Remains of the Corps
Will Remain is a fictional author. He is a third-generation Marine and a veteran of the war in Vietnam. He is writing a trilogy that will be the first multigenerational account of a Marine Corps family, chronicling his own family’s service and lives over a sixty-year period and through four wars. His work is titled The Remains of the Corps: A Marine Family History. Book I of the trilogy is titled Eagle, and Books II and III will be titled Globe and Anchor, respectively. Offered here for your consideration is the Prologue to and Chapter 1 of Eagle. Readers are encouraged to provide feedback on the material presented. In the Prologue (1,900 words), Will Remain provides, through excerpts from his personal journals, the back story on how he came to write The Remains of the Corps. In Chapter 1 (29,000 words), Will’s grandfather, Kenneth Remain, rises from the poverty of his youth to attend Harvard College where he befriends two people, the born to the purple Lawrence Blakeslee and Lawrence’s beautiful sweetheart, Kathleen Mulcahy, both of whom will greatly impact Kenneth’s life. Kenneth’s early story is told against the backdrop of historic Harvard College during the period 1913 to 1917, as war rages in Europe and Harvard students are heading off to the war by the hundreds, while America is still debating its role in the conflict. Since he was a youth, Kenneth has wanted to be a part of a great crusade. He has also long been enamored of the United States Marines and enlists as an officer in the Corps, triggering events that will have enormous repercussions on two families for generations to come.

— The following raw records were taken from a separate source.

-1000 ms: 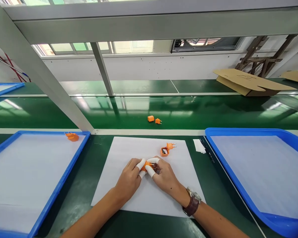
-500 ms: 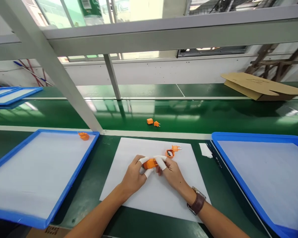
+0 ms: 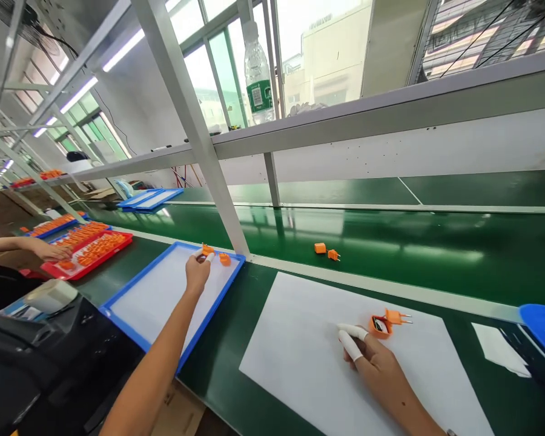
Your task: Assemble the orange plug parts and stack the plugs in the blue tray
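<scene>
My left hand (image 3: 197, 272) reaches to the far corner of the blue tray (image 3: 131, 321), its capped fingertips pinched on an orange plug (image 3: 208, 249). A second orange plug (image 3: 224, 259) lies just right of it in the tray. My right hand (image 3: 367, 352) rests on the white sheet (image 3: 300, 357) holding nothing. Its two white-capped fingers are stretched toward an orange shell (image 3: 378, 326) and an orange pin part (image 3: 393, 316), stopping just short of them.
Two orange parts (image 3: 326, 251) lie on the green conveyor belt. A slanted metal post (image 3: 195, 127) stands at the tray's corner. A co-worker's hand (image 3: 49, 249) works at a red tray (image 3: 91, 248) far left. Another blue tray's corner (image 3: 542, 327) and a white slip (image 3: 499, 351) are at right.
Both hands were together on an orange plug over the sheet. My left hand has carried it left to the blue tray's far corner; the right stayed on the sheet. My view swung left.
</scene>
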Demonstrator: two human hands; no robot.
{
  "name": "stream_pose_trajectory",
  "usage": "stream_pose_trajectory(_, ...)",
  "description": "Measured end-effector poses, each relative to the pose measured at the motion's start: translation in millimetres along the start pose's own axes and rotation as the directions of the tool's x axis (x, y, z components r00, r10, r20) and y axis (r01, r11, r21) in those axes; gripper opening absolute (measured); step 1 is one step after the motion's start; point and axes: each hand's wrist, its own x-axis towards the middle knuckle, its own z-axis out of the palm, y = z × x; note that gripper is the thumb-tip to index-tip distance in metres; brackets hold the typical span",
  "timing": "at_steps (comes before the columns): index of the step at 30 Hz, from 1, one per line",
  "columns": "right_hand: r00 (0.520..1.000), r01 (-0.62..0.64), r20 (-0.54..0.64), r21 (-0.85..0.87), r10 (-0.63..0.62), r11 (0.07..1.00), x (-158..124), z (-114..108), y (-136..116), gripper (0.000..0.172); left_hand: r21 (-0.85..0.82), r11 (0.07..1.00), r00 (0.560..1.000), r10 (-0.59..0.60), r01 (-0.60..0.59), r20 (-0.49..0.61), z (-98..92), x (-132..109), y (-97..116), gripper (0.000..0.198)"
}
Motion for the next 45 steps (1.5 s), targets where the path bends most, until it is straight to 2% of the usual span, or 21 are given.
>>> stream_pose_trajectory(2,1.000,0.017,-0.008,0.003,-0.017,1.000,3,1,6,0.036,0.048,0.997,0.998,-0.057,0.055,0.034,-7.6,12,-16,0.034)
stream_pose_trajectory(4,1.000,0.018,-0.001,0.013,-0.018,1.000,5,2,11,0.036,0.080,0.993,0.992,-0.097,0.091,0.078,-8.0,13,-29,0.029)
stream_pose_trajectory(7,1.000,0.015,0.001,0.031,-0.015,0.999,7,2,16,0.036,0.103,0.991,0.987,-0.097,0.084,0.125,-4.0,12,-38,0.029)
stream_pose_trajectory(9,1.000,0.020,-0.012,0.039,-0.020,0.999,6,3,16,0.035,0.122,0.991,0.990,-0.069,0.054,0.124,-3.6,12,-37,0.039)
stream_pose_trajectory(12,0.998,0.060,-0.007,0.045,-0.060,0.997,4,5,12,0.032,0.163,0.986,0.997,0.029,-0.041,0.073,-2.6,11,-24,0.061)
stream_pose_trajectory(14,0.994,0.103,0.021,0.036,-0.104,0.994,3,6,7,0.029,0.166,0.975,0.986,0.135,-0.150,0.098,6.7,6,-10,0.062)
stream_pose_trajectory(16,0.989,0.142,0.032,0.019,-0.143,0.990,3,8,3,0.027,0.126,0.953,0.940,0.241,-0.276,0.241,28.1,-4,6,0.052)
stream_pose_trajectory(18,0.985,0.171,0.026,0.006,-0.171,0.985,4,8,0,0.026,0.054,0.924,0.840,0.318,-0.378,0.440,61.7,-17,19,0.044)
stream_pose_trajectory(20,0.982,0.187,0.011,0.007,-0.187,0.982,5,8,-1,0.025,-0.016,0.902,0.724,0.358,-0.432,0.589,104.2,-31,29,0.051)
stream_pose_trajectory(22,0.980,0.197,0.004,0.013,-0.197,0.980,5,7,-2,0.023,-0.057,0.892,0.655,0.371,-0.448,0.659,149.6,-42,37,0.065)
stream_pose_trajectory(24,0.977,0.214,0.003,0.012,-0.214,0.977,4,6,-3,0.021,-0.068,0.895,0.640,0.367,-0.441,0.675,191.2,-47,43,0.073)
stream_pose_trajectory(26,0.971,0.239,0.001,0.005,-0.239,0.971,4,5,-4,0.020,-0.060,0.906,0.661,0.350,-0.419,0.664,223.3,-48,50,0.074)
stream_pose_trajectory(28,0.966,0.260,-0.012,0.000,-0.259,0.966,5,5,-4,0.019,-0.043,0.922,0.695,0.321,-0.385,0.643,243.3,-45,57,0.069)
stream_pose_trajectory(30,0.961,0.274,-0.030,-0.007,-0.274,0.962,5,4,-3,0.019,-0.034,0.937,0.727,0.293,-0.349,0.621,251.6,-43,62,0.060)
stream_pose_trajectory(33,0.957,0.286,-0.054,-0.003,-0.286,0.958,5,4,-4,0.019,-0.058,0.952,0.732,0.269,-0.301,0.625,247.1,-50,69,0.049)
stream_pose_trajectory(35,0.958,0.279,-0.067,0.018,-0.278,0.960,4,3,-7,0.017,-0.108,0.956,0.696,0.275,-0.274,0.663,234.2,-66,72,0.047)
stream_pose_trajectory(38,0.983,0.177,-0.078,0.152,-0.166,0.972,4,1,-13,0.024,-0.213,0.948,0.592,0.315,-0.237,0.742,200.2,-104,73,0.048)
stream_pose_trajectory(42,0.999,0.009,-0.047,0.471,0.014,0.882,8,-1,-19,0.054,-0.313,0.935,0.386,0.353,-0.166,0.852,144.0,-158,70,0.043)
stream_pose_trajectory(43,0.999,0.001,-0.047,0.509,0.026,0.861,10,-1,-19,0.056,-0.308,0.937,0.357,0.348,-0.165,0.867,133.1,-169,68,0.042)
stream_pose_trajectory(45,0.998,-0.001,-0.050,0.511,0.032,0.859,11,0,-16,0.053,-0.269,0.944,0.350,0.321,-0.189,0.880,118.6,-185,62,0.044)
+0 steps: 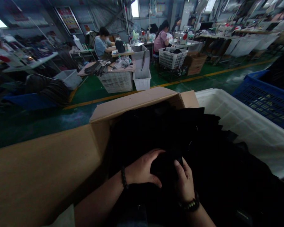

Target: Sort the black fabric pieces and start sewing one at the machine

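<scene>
My left hand [144,168], with a dark bead bracelet at the wrist, curves its thumb and fingers around the near side of a folded black cloth piece [167,165]. On the right edge of that cloth, my right hand [185,181] closes with the thumb on top and the fingers behind. The cloth is so dark that its folds and outline barely show. Both hands are above an open cardboard box [134,100], where many more black cloth pieces [144,129] lie stacked. The stack spreads rightward in overlapping layers.
A long box flap [42,170] juts out to the left. Right of the box stands a white plastic bin [255,132], with a blue crate [267,97] beyond it. Across the green floor, people sit at sewing tables among baskets [172,58] and a white tub [142,82].
</scene>
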Demonstrator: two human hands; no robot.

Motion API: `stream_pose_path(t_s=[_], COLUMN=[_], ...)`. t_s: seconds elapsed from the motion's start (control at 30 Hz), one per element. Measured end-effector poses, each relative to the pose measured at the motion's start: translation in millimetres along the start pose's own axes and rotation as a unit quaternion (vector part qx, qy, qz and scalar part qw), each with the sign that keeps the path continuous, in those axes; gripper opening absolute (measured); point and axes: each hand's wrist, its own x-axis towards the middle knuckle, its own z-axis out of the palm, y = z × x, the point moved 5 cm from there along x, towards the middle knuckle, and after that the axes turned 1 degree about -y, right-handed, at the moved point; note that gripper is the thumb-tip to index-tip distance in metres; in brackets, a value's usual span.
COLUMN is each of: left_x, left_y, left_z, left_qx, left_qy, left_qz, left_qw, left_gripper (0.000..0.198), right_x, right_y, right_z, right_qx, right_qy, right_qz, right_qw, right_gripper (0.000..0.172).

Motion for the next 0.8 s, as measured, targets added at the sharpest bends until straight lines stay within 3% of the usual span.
stream_pose_path(t_s=[0.07,0.2,0.37,0.43,0.5,0.57,0.67,0.8], left_x=[-1,-2,-4,-2,1,6,12,11], left_y=[-1,2,2,-6,-18,-30,-35,1], left_z=[0.6,-2.1,-1.9,-6.9,-14.1,-19.8,-28.6,-40.9], left_qx=[0.035,0.05,0.017,-0.003,-0.047,-0.104,-0.133,-0.05], left_qy=[0.018,0.025,-0.031,0.0,0.038,0.047,0.046,0.057], left_qz=[-0.021,-0.003,0.033,0.017,-0.02,-0.064,-0.098,-0.023], left_qw=[0.999,0.998,0.999,1.0,0.998,0.991,0.985,0.997], left_gripper=[0.095,0.07,0.101,0.088,0.063,0.046,0.038,0.031], right_x=[-1,-5,-16,-22,-26,-28,-29,-43], right_y=[-2,-15,-36,-48,-61,-71,-75,-66], right_z=[2,10,26,34,42,45,30,-30], right_qx=[0.038,0.089,0.12,0.132,0.131,0.106,0.023,-0.071], right_qy=[-0.021,-0.061,-0.134,-0.164,-0.19,-0.195,-0.124,0.084], right_qz=[-0.005,-0.034,0.035,0.06,0.061,0.054,0.007,-0.097], right_qw=[0.999,0.994,0.983,0.976,0.971,0.974,0.992,0.989], right_gripper=[0.037,0.04,0.058,0.068,0.075,0.079,0.071,0.043])
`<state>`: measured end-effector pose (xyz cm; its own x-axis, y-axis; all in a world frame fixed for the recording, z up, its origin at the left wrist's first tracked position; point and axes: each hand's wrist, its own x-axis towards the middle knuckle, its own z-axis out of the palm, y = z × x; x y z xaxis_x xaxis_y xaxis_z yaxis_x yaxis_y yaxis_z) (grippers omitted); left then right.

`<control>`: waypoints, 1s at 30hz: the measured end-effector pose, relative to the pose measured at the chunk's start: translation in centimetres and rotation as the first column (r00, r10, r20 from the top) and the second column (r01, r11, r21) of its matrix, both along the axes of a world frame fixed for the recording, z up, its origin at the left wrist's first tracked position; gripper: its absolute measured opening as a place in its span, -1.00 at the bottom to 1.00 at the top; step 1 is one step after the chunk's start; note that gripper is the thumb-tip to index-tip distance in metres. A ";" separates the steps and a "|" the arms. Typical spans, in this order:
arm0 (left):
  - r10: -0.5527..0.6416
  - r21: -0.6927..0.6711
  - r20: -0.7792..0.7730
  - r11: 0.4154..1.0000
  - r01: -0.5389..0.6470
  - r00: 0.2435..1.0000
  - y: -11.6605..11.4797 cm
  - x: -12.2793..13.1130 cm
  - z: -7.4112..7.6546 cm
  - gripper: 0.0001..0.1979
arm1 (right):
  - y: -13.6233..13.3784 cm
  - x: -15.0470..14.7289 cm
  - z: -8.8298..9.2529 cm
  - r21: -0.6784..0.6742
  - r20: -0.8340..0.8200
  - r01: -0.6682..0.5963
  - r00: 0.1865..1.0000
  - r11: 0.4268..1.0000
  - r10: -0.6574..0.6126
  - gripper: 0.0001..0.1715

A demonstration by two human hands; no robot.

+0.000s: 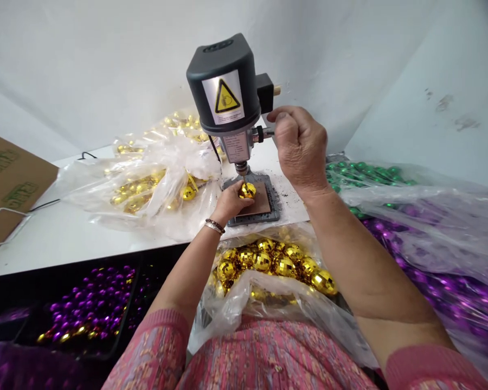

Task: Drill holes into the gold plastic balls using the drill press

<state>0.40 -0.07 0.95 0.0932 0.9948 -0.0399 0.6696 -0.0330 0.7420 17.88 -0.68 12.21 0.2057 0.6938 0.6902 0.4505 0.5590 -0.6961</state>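
Note:
My left hand (pixel 232 201) pinches a shiny gold faceted ball (pixel 248 190) under the bit of a small bench drill press (pixel 223 86). The bit reaches the top of the ball; how deep it sits I cannot tell. Beneath the ball lies a brown board (pixel 260 203) on the grey base plate (pixel 273 211). My right hand (pixel 300 143) is closed around the feed lever (pixel 268 132) at the machine's right side, and the lever's outer end is hidden in the fingers.
Close to my body, an open plastic bag holds several gold balls (pixel 285 266). More bagged gold balls (pixel 140 189) lie left of the drill. Green balls (pixel 366 172) and purple balls (pixel 451 295) are at right. A black tray (pixel 16 287) holds purple beads (pixel 91 298); a cardboard box (pixel 16 173) stands at far left.

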 end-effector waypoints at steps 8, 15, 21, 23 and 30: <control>0.079 -0.005 0.095 0.997 -0.079 0.992 0.0 0.2 -1.5 -0.20 | -1.1 0.3 -1.3 0.005 -0.011 -0.010 1.000 1.000 0.010 -0.65; 0.084 0.028 0.083 0.996 -0.086 0.993 -0.3 0.2 -1.7 -0.26 | -1.6 0.4 -2.1 0.002 -0.001 -0.014 1.000 1.000 0.014 -0.61; 0.066 0.021 0.084 0.998 -0.067 0.994 -0.4 0.0 -2.2 -0.23 | -1.5 0.4 -2.8 0.036 0.018 0.004 1.000 0.999 -0.004 -0.62; 0.070 0.013 0.088 0.997 -0.072 0.994 -0.3 0.0 -2.4 -0.21 | -1.4 0.4 -3.2 0.061 0.022 0.001 1.000 0.998 -0.002 -0.63; 0.073 0.011 0.087 0.997 -0.074 0.993 -0.5 0.1 -2.5 -0.24 | -1.3 0.4 -4.8 0.104 0.019 0.039 0.999 0.994 -0.041 -0.61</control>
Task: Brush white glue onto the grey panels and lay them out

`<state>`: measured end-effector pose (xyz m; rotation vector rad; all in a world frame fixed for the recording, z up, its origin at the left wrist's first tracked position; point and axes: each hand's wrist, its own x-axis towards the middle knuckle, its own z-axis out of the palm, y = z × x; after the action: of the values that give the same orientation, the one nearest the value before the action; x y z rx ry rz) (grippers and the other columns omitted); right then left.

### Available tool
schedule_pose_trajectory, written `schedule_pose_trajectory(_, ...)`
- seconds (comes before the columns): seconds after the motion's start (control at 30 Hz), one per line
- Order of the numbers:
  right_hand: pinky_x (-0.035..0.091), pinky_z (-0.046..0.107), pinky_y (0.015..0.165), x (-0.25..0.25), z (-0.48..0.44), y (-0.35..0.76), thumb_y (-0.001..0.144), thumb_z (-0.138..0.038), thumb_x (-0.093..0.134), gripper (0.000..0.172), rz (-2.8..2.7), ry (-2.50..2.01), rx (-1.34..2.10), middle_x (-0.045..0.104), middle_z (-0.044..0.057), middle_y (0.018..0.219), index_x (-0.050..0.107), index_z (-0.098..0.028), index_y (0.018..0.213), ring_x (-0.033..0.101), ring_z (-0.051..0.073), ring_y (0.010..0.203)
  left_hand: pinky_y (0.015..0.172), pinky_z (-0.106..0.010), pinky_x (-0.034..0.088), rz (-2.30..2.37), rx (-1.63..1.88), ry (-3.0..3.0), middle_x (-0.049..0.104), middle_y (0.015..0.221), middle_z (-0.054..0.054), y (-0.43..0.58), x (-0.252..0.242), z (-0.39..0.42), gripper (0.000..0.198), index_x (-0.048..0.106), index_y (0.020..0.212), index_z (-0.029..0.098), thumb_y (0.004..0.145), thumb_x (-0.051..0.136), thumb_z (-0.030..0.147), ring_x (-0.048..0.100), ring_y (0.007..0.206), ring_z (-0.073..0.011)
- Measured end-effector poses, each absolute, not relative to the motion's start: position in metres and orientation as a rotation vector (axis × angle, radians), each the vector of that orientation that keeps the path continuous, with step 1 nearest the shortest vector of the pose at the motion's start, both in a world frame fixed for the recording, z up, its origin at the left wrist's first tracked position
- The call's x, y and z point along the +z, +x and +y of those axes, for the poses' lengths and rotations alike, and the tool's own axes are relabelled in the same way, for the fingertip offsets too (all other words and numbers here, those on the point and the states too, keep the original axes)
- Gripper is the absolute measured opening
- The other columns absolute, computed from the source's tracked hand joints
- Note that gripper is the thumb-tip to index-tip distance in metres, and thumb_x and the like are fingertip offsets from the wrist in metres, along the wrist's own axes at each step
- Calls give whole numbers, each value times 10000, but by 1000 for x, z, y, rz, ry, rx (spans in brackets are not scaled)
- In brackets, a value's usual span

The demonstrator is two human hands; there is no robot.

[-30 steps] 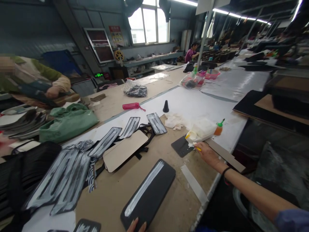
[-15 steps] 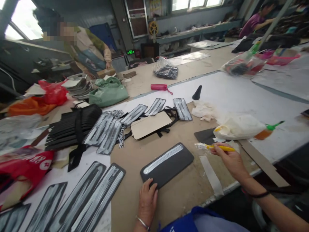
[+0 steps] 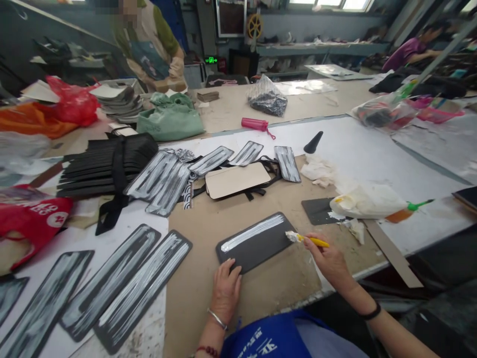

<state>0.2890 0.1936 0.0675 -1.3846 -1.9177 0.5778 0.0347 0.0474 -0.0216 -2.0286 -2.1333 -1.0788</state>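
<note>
A dark panel (image 3: 255,251) with rounded corners lies on the brown board, with one white streak along its far side. My left hand (image 3: 226,283) rests its outstretched fingers on the panel's near left edge, holding nothing. Pinched in my right hand (image 3: 328,258) is a yellow-handled brush (image 3: 316,241). White paste coats its bristles, which are at the panel's right end; whether they touch it I cannot tell. Beyond my right hand lie a dark card (image 3: 315,211) with white paste and a whitish bottle (image 3: 368,201).
Several white-streaked panels (image 3: 143,293) lie at the left. Behind the work are a beige panel (image 3: 238,180), a black strapped stack (image 3: 108,166) and a green cloth bundle (image 3: 169,119). A pink cylinder (image 3: 254,124) lies farther back. A co-worker (image 3: 154,49) stands across the table.
My right hand has brought the brush leftward from beside the pasted card to the panel's right end. My left hand stays on the panel. The camera view has shifted.
</note>
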Motion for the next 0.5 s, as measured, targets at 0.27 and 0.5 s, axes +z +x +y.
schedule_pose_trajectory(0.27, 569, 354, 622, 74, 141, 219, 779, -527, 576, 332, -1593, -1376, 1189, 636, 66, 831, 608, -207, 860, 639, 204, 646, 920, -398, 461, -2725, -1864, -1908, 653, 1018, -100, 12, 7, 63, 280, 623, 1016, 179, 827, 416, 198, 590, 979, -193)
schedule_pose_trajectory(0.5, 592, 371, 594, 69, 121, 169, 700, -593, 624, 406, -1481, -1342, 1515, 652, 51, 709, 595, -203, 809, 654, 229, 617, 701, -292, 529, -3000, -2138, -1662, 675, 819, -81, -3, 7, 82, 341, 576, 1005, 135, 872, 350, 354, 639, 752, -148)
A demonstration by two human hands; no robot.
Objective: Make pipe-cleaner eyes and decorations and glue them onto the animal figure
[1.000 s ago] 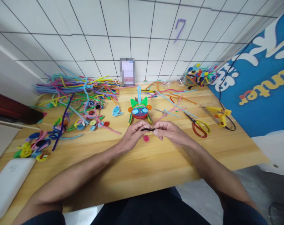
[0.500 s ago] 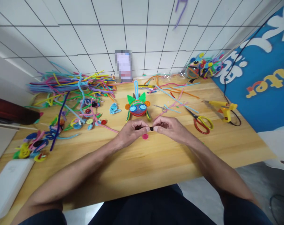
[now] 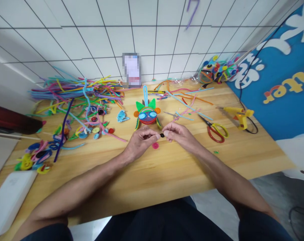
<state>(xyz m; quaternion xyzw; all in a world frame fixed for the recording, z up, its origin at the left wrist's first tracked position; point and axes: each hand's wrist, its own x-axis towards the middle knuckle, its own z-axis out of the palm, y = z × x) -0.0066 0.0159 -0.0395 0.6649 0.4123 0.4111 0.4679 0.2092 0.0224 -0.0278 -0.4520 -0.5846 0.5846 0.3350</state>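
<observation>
My left hand [image 3: 143, 140] and my right hand [image 3: 177, 134] meet above the near middle of the table, thumbs and fingertips pinched. Between them is a small black piece [image 3: 162, 135], which looks like a rolled-up pipe cleaner; the fingers hide part of it. A round pink piece [image 3: 155, 145] lies on the wood just below the fingertips. Just beyond my hands stands a colourful pipe-cleaner figure [image 3: 148, 115] with green pointed ears, light-blue eyes, orange side discs and a blue loop on top.
Bundled pipe cleaners [image 3: 74, 88] and loose coiled pieces [image 3: 96, 130] spread over the left side. Scissors [image 3: 214, 130] and a yellow glue gun [image 3: 239, 116] lie to the right. A phone [image 3: 132, 70] leans on the tiled wall. A white box [image 3: 12, 197] sits at the near left.
My right hand's fingers have shifted slightly and spread a little at the black piece. My left hand keeps its pinch, and the figure stays in place.
</observation>
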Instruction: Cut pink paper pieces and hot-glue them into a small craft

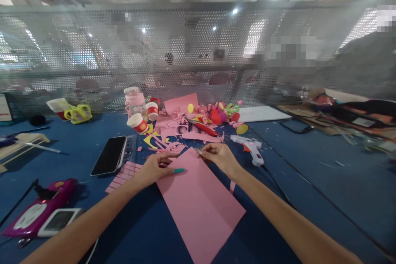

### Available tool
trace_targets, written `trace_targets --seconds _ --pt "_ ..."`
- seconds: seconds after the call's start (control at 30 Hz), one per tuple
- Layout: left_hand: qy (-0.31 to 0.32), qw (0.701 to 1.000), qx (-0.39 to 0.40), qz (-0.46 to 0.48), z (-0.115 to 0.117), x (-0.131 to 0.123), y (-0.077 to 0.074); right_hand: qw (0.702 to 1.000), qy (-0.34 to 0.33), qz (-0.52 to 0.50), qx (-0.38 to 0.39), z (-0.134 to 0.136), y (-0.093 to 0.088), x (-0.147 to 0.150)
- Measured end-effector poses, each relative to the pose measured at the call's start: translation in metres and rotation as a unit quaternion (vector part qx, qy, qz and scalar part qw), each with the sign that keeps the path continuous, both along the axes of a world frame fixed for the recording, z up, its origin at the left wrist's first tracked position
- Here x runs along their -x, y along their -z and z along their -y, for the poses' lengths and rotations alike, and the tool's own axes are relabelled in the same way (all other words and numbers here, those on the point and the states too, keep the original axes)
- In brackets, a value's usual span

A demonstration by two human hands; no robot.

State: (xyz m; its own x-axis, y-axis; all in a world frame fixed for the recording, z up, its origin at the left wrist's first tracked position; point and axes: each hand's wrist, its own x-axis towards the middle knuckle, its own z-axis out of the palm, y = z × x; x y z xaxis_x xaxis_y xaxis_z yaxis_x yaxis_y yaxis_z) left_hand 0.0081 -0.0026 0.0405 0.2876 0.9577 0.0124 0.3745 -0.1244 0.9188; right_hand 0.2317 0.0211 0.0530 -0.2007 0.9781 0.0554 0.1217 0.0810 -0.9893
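Note:
A large sheet of pink paper [201,202] lies at a slant in front of me, one corner pointing away. My left hand [156,169] grips its left edge, the long teal thumbnail flat on top and the fingers stretched beyond the edge. At the far corner, my right hand [218,156] has thumb and forefinger pinched on the paper's edge. A grey pointed tip shows at those fingertips; I cannot tell if it is a nail or a small held thing. Just beyond the hands lies a heap of pink paper scraps [173,128], with red-handled scissors [206,128] among them.
A white glue gun [252,148] with a cable lies to the right. On the left are a phone [109,156], lined pink paper [123,175] and a purple power strip [46,210]. Paper cups [137,123] and a pink-lidded bottle [135,101] stand before the perforated metal screen [185,57].

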Motion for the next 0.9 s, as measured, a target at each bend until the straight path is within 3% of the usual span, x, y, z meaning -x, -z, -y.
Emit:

Will Remain is a pseudonym for Tom Hebert, a second-generation Marine and a veteran of the war in Vietnam. Tom is also the author of Notes on Once An Eagle, a non-fiction work (cliff-notes style) on Anton Myrer’s classic novel Once An Eagle.
The Remains of the Corps has been in development for more than three years. Tom takes his writing very seriously. Prior to writing the novel’s first words, he completed comprehensive inventories of applicable vocabulary, clichés, and slang. He also studied literary devices, making significant use of alliteration, allusion, anagram, assonance/consonance, characterization, cliché, conflict, dialect, epigraph, flashback, foreshadowing, imagery, irony, personification, metaphor, mood, motif, repetition, quotation, setting, simile, style, vocabulary, and vocabulary of the period. He also employed: comic relief, euphemism, idiom, onomatopoeia, oxymoron, and symbolism. To ensure the authenticity of this work of historical fiction, he thoroughly researched Marine Corps history and, for the period encompassing the early 1900s, the cities and people of Boston, Worcester and Cambridge, as well as Harvard College.
The Remains of the Corps is dedicated “To every American, past and present, who claimed the title of United States Marine.”
This is a clever concept. Will Remain is the fictional author of a trilogy of books about three generations of Marines -- literally, the Remains of the Corps. This first volume, Eagle, begins the adventure. It's well-researched and does all the things that historical fiction is supposed to do. However, it goes a step further, using literary techniques to create something that is richer and more complex -- and as ambitious as To Kill a Mockingbird.
Eagle focuses on the relationship of two young men in Harvard in the months before the United States entered World War I. Like college students throughout the eons, they have their own lingo, a fixation on sports (in this case rowing), a tiered social structure, and a reverence for tradition. Like many boys turning into men, the main characters -- Kenneth and Lawrence -- find comfort in each other's company, are in love with the same woman, and come from different family circumstances. And, like generation after generation of idealistic young males searching for adventure, they decide to join the Marines for the best and worst of reasons. Kenneth sees it as a chance to compete ... to prove himself in a world that requires proof of quality. Lawrence sees it as a way to expand his already expansive perspective.
As a mother and historian, I want to say -- no, wait -- you are young, life is too precious to risk it for such shallow reasons -- for any reason. But young men never listen to mothers -- they must chase their romantic notions about war -- it's a result of throbbing testosterone and media lies (in this case literature) -- and the needs of the nation in question. Mothers' fears never win out. Clearly, Thomas Hebert's story raised the hairs on my arms and tore at my soul. I look forward to the next volume in his trilogy--but with a heavy heart.